What you’ll change to, if this proposal is approved (and I expect it to be approved), is the following: Your meter tracks realtime consumption and exports - and you see this on your current power usage chart, if you have solar. For every kWh consumed, you’ll be billed the normal retail rate - which can be paid for by your built up credits. For every kWh you export, you get paid a rate that, depending on time of year and day, is either (currently proposed as) 4.91¢, or 20.42¢ per kWh. The higher rate is for “On-Peak” times - defined as June 15 to September 15, Monday to Saturday, 3PM to 11PM. All other hours are defined as “Off-Peak.” It’s very important to note here that the On-Peak rate is higher than the retail cost of electricity delivered! The Off-Peak rate, meanwhile, is lower. I’ll talk about this more in depth later, but the incentives are such that if you can provide power when they really need power, your compensation is quite handsome!

Also important to note: these changes are all in the context of a “one meter” interconnection. Idaho Power only sees net imports/exports to their grid. Anything you consume at the time of production is “behind the meter,” and they don’t see any of it. So if you’re willing to fit your loads into your generation, it’s all free - and again, I talk more about how to optimize for this later on. But that’s the short, high level summary.

A Note on Documents

Most states have a Public Utilities Commission, which is a government group that regulates utility providers in the state (or, at least, is supposed to). If a utility wants to do something with rates, rate schedules, or pretty much anything more than “running the utility as agreed on,” they have to submit an application to the PUC for approval or denial. The Idaho PUC seems to have a good understanding of things from what I’ve seen, and regularly tells them to come back with actual research - so that’s a good thing!

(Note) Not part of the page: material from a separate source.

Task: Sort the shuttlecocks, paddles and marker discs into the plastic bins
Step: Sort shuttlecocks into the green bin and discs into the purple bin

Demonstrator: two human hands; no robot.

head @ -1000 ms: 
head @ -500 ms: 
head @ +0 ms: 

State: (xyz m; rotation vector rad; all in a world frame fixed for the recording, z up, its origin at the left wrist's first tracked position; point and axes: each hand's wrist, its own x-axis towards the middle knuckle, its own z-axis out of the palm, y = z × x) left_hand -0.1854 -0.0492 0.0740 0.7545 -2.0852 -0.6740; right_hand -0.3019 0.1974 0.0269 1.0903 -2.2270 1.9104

If you’ve not gone poking around the PUC website before (I have weird hobbies…), the case overview page will look something like this. The primary document to be concerned about is the application - under Case Files. This is what Idaho Power is proposing, and has the overview and most of the relevant supporting information. The files under the “Company” heading are supporting documents, and include some testimony from various people involved in the process. Further down, in the Intervenor section, you’ve got requests from various other companies who want some say in the process - they send their paperwork in, and are somehow involved. Finally, there’s the public comments section, and… well, it’s a comments section. I’ll touch on that a bit later, but it’s safe to say you can ignore them almost entirely.

A Brief History and the VODER Study

If you’ve heard me talk about net metering, I’ve probably mentioned that originally, it was a concession to “that one guy.” And in Idaho, it was “that one guy” for 18 years. From 1983 to 2001, there was literally “one net metering customer” and their billing was done manually. Come 2002 or so when a few more people started asking questions, Idaho Power realized they needed to change something, so they went to the traditional kWh for kWh net metering setup - which, even at the time, they recognized wasn’t ideal, but it was the limit of what their meters of the time could do, so it was about the best option.

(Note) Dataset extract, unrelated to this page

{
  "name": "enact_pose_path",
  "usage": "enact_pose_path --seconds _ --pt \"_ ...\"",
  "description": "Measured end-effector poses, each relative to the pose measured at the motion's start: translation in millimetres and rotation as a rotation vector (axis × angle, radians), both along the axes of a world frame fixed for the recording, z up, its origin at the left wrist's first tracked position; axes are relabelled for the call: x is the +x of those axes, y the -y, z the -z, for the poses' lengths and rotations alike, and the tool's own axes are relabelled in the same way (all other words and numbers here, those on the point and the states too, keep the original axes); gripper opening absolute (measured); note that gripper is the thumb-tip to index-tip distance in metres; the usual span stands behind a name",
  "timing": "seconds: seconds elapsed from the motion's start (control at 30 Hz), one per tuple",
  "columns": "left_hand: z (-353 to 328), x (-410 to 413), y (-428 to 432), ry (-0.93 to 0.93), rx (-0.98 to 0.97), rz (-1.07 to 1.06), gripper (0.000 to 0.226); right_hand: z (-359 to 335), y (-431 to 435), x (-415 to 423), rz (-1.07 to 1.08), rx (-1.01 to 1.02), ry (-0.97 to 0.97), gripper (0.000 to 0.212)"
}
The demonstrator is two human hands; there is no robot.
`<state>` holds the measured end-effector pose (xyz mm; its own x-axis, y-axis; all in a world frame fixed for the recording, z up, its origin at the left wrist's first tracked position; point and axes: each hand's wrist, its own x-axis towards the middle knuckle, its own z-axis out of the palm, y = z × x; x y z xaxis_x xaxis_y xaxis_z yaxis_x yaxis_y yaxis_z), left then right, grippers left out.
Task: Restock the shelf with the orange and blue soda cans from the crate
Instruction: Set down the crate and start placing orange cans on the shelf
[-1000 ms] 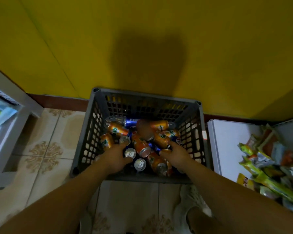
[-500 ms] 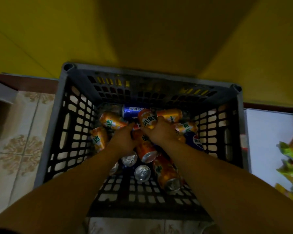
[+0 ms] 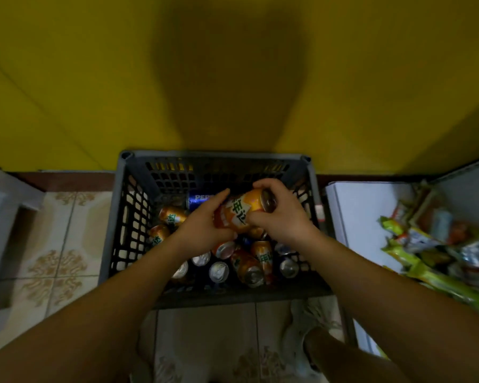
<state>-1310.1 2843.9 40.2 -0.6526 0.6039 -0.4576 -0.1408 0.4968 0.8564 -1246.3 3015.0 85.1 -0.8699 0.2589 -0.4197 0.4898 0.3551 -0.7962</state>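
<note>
A dark grey plastic crate (image 3: 116, 222) stands on the floor against the yellow wall, holding several orange and blue soda cans. Both hands hold one orange can (image 3: 239, 210) above the pile, lying on its side with its top toward the right. My left hand (image 3: 202, 228) grips its left end and my right hand (image 3: 281, 214) wraps its right end. A blue can (image 3: 198, 199) lies at the crate's back. More orange cans (image 3: 172, 215) lie at the left, and upright cans (image 3: 219, 270) show silver tops near the front.
A white shelf surface (image 3: 362, 217) to the right carries a heap of green and orange snack packets (image 3: 437, 252). Another white shelf unit (image 3: 0, 244) stands at the left. Patterned floor tiles (image 3: 61, 261) surround the crate. My shoe (image 3: 310, 335) is near the crate's front.
The hands moved from separate spots in the pile together onto one orange can and lifted it above the other cans. The camera pulled back from the crate.
</note>
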Motion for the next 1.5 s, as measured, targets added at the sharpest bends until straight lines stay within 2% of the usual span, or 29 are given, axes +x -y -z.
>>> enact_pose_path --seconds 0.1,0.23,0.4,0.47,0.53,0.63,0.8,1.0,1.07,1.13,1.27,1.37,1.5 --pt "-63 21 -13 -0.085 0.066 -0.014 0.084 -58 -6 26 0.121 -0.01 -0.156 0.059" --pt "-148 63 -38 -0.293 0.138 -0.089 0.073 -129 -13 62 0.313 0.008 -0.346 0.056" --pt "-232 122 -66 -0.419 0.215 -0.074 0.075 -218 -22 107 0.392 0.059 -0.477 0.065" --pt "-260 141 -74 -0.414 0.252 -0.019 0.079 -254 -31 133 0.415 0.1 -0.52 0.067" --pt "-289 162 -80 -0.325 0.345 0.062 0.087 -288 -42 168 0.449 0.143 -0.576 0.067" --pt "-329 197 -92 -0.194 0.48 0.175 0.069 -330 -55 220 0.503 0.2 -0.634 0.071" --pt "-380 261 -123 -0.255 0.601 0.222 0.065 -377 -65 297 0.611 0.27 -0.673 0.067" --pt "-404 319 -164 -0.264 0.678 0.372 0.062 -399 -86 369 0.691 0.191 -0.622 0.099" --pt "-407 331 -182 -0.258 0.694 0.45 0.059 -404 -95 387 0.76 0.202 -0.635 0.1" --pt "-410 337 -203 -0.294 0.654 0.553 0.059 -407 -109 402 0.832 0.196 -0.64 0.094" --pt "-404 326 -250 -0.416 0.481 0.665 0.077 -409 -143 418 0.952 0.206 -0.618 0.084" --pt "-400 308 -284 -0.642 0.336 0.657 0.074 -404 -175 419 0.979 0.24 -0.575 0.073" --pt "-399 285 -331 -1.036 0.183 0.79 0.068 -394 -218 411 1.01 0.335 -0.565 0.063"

Starting some years back, Idaho Power started trying to replace net metering with “something else.” Back in 2018 or so, they proposed just slicing the rates paid for exported electricity with justification that I’ve heard described as “crayon scribbled on a bar napkin.” The PUC smacked their hand, told them “Not a chance,” and that if they wanted to change solar net metering, they had to come back with a study - and they put some constraints on the study that it be understandable by the general public, as well as holding up to expert scrutiny.

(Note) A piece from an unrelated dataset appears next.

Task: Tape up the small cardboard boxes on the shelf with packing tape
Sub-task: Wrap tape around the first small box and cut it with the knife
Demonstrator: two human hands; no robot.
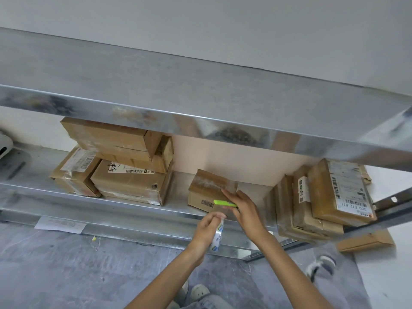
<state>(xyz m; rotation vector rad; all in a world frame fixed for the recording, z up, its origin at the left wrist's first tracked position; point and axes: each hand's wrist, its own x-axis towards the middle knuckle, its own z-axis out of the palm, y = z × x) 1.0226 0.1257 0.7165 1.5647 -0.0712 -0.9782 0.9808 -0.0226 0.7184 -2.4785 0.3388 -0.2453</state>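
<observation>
Small cardboard box (206, 188) just beyond both hands, on shelf (133, 209). Clear tape strip already across its top.
Left hand (206, 228) grips packing tape roll (217, 238) below box front.
Right hand (245, 210) holds green cutter (224, 202), forefinger on box top. Likely at the cutting stage.
Stacked boxes (131, 175) far left of hands look glossy with tape. Whether parcels (323, 197) to the right still need tape: cannot tell.
Roll print maybe "deli". Right parcel label reads "500 E72 071". Barcodes and handwriting on left stack.
</observation>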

The PUC also told them that for anyone who had a system underway at this point, they had built it assuming that the net metering wasn’t going to change, as nobody had said anything about it - hence the “legacy” system designation, which means kWh for kWh net metering until Dec 2045. I’ve got it. I plan to keep it.

But the result, in 2022, was the VODER Study - Value of Distributed Energy Resources (mirror).

If you want to understand more than the surface level of what’s going on, I encourage you to go read it. It’s a fairly well written study in terms of meeting the requirements, and if you’re reading this blog post and interested in solar, you should be able to understand it fairly easily - they do a good job of explaining the concepts of what goes into power rates. There’s also some good history in it, including some charts of solar growth on Idaho Power’s network (yes, there are some other customer generation resources, but they round to zero).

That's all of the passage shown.